■ YOUR ASSIGNMENT:
Output the whole listing below exactly, omitting the images.
_____
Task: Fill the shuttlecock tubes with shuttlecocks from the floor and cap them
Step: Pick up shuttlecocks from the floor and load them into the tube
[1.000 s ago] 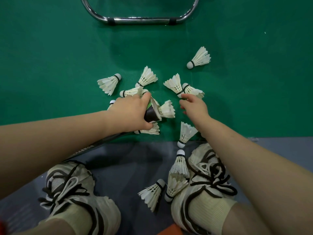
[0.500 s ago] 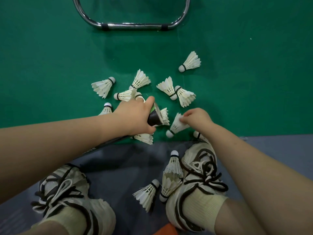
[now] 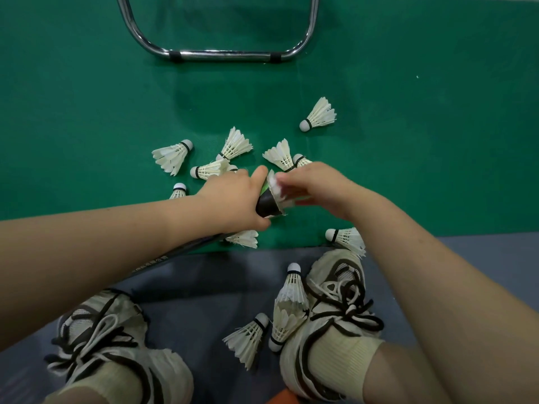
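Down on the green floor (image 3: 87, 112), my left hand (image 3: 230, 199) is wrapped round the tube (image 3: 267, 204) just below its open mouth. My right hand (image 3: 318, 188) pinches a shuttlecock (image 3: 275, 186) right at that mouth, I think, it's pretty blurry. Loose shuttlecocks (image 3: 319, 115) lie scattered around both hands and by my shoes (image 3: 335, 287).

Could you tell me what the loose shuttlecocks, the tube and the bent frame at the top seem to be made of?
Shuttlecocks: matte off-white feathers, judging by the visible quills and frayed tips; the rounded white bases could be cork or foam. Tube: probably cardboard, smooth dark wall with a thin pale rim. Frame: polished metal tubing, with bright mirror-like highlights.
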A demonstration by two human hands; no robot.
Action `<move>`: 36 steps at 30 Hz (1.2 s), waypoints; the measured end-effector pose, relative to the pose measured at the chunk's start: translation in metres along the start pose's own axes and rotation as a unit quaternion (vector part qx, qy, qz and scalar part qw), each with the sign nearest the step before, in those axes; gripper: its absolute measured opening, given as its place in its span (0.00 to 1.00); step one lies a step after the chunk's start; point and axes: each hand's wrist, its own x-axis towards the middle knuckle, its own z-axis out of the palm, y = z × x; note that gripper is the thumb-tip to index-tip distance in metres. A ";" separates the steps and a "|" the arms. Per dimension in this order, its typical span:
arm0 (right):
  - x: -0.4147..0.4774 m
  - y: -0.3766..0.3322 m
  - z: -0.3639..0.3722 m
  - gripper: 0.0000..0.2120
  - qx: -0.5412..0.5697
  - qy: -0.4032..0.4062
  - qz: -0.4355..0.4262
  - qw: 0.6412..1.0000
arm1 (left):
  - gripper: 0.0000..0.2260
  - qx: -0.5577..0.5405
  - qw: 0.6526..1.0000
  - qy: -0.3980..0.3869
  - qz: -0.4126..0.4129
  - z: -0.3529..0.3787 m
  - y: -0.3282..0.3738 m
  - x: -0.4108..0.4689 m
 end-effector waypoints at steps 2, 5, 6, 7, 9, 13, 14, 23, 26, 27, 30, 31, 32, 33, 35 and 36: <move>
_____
■ ANSWER AREA:
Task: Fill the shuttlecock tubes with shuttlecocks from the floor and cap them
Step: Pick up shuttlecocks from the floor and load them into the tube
[1.000 s ago] 
[0.500 s ago] 
[now] 
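Down on the green floor (image 3: 87, 112), my left hand (image 3: 230, 199) is wrapped round the tube (image 3: 267, 204) just below its open mouth. My right hand (image 3: 318, 188) pinches a shuttlecock (image 3: 275, 186) right at that mouth, I think, it's pretty blurry. Loose shuttlecocks (image 3: 319, 115) lie scattered around both hands and by my shoes (image 3: 335, 287).

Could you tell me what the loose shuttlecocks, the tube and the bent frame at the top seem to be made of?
Shuttlecocks: matte off-white feathers, judging by the visible quills and frayed tips; the rounded white bases could be cork or foam. Tube: probably cardboard, smooth dark wall with a thin pale rim. Frame: polished metal tubing, with bright mirror-like highlights.
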A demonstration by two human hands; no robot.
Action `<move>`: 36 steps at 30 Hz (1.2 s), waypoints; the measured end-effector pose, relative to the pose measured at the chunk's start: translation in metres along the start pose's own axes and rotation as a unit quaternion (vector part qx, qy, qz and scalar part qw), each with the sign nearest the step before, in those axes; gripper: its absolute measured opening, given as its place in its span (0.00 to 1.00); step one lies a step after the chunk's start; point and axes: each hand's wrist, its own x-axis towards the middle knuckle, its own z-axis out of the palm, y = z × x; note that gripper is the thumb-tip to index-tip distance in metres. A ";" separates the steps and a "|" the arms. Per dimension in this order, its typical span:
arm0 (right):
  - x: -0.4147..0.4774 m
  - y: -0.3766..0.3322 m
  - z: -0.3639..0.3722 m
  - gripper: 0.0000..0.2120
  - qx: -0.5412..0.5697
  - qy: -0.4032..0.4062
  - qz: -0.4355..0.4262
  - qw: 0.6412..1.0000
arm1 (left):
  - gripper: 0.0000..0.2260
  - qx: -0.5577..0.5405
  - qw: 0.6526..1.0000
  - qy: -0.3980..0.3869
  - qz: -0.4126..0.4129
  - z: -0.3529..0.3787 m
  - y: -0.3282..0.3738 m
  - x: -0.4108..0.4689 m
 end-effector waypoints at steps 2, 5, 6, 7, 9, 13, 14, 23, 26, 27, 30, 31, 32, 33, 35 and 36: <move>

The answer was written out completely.